There were limitations to this study. First, there is uncertainty of the accuracy of the clinical markers of a CPE [15]. Pleural fluid determinants of a complicated effusion may overdiagnose a CPE. Many parapneumonic effusions diagnosed as complicated will indeed resolve without drainage and are thus considered to be uncomplicated [3]. This affects the predictive values of cytology in the absence of a gold standard. Due to the uncertain accuracy of pleural chemistry, a resolver was utilized as either a positive culture or empyema, features that possess high specificity. Utilization of a two-step approach did not improve the positive predictive value of pleural fluid cytology in diagnosing CPE or empyema. Since many parapneumonic effusions are overdiagnosed by pleural chemistry, the actual PPV of pleural cytology may be even lower than calculated. Second, several of the fluid samples were not tested for LDH. This may have led to misclassification of complicated effusions by LDH as uncomplicated effusions. Of the pleural samples not meeting complicated effusion pH criteria, 21.1% possessed an LDH greater than 1000 U/mL.

The higher degree of cellularity in pleural effusions was expected to be associated with CPEs, although an association could not be confirmed.
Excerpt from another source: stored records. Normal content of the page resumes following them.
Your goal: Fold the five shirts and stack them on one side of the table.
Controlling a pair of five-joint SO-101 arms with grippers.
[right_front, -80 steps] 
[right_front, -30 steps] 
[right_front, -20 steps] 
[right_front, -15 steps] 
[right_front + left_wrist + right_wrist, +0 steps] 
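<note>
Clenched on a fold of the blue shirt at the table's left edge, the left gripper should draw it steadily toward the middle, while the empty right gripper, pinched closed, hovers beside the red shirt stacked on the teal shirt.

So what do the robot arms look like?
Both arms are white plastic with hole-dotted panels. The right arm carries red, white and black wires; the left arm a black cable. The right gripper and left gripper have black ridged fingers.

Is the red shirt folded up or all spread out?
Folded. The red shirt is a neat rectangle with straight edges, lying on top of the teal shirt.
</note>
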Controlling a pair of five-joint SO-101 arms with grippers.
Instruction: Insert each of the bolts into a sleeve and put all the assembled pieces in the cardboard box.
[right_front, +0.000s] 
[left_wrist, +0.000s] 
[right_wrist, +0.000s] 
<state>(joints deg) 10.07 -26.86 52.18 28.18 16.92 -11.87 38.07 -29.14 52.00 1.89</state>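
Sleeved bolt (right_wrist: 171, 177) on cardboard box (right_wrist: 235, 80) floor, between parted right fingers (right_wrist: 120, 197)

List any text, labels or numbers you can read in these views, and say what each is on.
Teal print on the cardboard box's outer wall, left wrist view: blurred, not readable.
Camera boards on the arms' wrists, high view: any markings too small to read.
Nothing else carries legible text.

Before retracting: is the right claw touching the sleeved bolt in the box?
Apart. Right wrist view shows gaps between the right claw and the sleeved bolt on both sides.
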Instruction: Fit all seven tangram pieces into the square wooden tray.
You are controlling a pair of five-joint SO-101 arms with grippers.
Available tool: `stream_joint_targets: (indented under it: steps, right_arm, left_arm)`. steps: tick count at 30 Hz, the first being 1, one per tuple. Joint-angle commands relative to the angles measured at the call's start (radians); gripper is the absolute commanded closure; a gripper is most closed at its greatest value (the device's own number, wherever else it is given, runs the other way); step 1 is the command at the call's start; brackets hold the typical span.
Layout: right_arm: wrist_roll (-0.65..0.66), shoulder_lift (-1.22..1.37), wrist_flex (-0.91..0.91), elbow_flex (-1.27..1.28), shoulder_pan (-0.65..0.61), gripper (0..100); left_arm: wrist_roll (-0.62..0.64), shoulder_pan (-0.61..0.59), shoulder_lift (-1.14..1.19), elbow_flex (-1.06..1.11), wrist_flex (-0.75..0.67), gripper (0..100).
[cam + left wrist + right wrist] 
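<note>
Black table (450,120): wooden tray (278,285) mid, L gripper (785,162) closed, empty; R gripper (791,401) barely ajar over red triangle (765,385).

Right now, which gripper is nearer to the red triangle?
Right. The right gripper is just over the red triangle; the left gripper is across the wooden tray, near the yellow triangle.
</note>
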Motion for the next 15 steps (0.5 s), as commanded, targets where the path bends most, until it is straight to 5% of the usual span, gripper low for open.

In fact, a post hoc review of the misclassified specimens did not determine any explanation of the discrepancy in pathologic classification. We originally hypothesized that the intensity of inflammation and presence of a fibrinous exudate were suggestive of loculation formation, but the PPV and NPV of the presence of loculations were poor at 32.0% and 64.7%, respectively. A high degree of inflammation on cytology had, as suspected, an excellent NPV for empyema (94.9%) and NPV for the presence of pleural bacteria (88.2%).

5. Conclusion

Pleural cytology does not add an additional value over routine pleural studies in differentiating a UPE from a CPE. It does have a high negative predictive value in ruling out empyema or the presence of pleural fluid bacteria.

Data Availability

The data used to support the findings of this study are included within the article. Individual subject data is available upon request through John Ferguson ([email protected]) for researchers who meet the criteria for access to confidential data.

Conflicts of Interest

There are no conflicts of interest to report by any author.